**Stored data:**
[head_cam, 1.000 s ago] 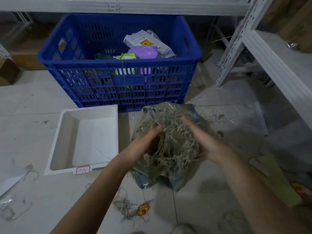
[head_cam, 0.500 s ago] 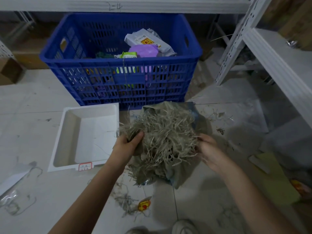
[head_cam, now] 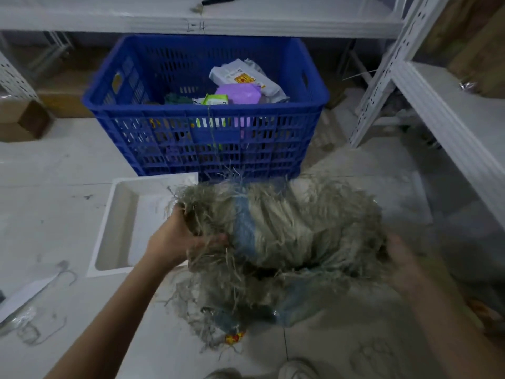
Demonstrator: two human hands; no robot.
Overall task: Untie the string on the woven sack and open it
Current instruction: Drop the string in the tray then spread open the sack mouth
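Woven sack (head_cam: 276,242) held up off floor, centre-near, just in front of blue crate (head_cam: 205,110). Frayed fibres all over it, w/ a blue stripe running down left-centre. Left hand (head_cam: 177,242) at sack's left edge, fingers (head_cam: 213,239) curled into the frayed fringe, gripping a bunch of loose strands; thumb up near top-left corner. Right hand (head_cam: 404,261) at sack's right edge, blurred; fingers look tucked behind/under fabric, palm against the side; can't tell how tight the grip is. Sack spans between both hands, lower part sagging toward floor. Thin string (head_cam: 211,138) hanging over crate's near wall, down toward sack's top edge; can't tell if attached. White tray (head_cam: 117,228) on floor to the left, partly behind left hand. Small red-yellow wrapper (head_cam: 233,337) on floor under sack. Crate holds assorted packets. White shelving (head_cam: 437,105) far and right.
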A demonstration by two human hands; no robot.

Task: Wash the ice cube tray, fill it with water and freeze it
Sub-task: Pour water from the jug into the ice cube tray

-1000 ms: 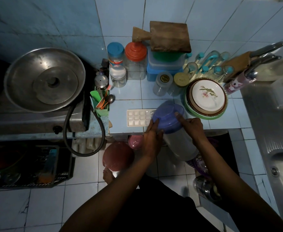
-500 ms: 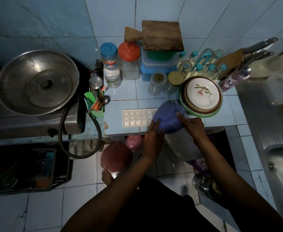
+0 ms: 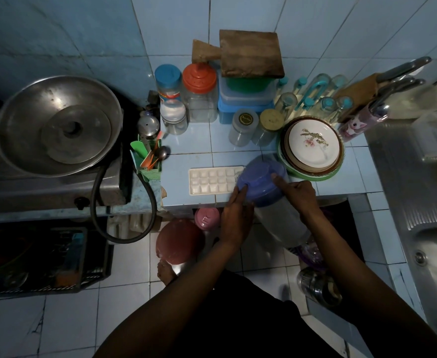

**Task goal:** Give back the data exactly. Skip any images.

**Expected output:**
[head_cam, 1.000 s ago] 
[head_cam, 0.500 s ago] 
[head_cam, now] 
Demonstrator: two human hands; no robot.
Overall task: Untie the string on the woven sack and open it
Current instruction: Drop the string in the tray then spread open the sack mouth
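Woven sack (head_cam: 276,242) held up off floor, centre-near, just in front of blue crate (head_cam: 205,110). Frayed fibres all over it, w/ a blue stripe running down left-centre. Left hand (head_cam: 177,242) at sack's left edge, fingers (head_cam: 213,239) curled into the frayed fringe, gripping a bunch of loose strands; thumb up near top-left corner. Right hand (head_cam: 404,261) at sack's right edge, blurred; fingers look tucked behind/under fabric, palm against the side; can't tell how tight the grip is. Sack spans between both hands, lower part sagging toward floor. Thin string (head_cam: 211,138) hanging over crate's near wall, down toward sack's top edge; can't tell if attached. White tray (head_cam: 117,228) on floor to the left, partly behind left hand. Small red-yellow wrapper (head_cam: 233,337) on floor under sack. Crate holds assorted packets. White shelving (head_cam: 437,105) far and right.
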A demonstration by two human hands; no robot.

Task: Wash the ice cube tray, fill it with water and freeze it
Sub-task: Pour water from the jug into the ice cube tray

-1000 ms: 
-500 ms: 
+0 ms: 

Work on this exercise is complete.